- _ACTIVITY_: Transcribe the listing in full, excluding any pictures.

- _DATA_:
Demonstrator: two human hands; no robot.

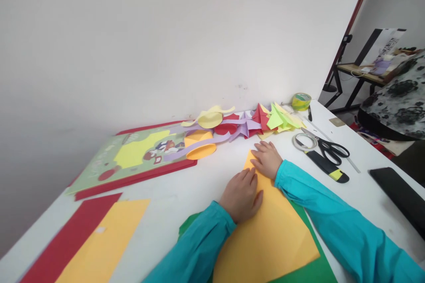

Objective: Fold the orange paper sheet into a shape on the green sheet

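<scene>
A large orange sheet of paper (268, 234) lies on the table in front of me, folded to a narrow tip at its far end. My left hand (241, 196) rests on its left edge, palm down, with the thumb apart from the fingers. Close by, my right hand (266, 160) lies over the narrow tip, its fingers stretched out on the paper. What is under both palms is hidden. Beneath the orange sheet, green paper (307, 269) shows at the right and also near my left sleeve.
Black-handled scissors (333, 152), a tape roll (304, 141) and a utility knife (327, 166) lie to the right, near a black case (398, 199). Folded paper shapes (259, 119) and a green picture board (133, 154) line the wall. Red paper strips (73, 234) lie left.
</scene>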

- _WRITTEN SOLUTION_:
Demonstrator: two human hands; no robot.


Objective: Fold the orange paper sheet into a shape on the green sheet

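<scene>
A large orange sheet of paper (268, 234) lies on the table in front of me, folded to a narrow tip at its far end. My left hand (241, 196) rests on its left edge, palm down, with the thumb apart from the fingers. Close by, my right hand (266, 160) lies over the narrow tip, its fingers stretched out on the paper. What is under both palms is hidden. Beneath the orange sheet, green paper (307, 269) shows at the right and also near my left sleeve.
Black-handled scissors (333, 152), a tape roll (304, 141) and a utility knife (327, 166) lie to the right, near a black case (398, 199). Folded paper shapes (259, 119) and a green picture board (133, 154) line the wall. Red paper strips (73, 234) lie left.
</scene>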

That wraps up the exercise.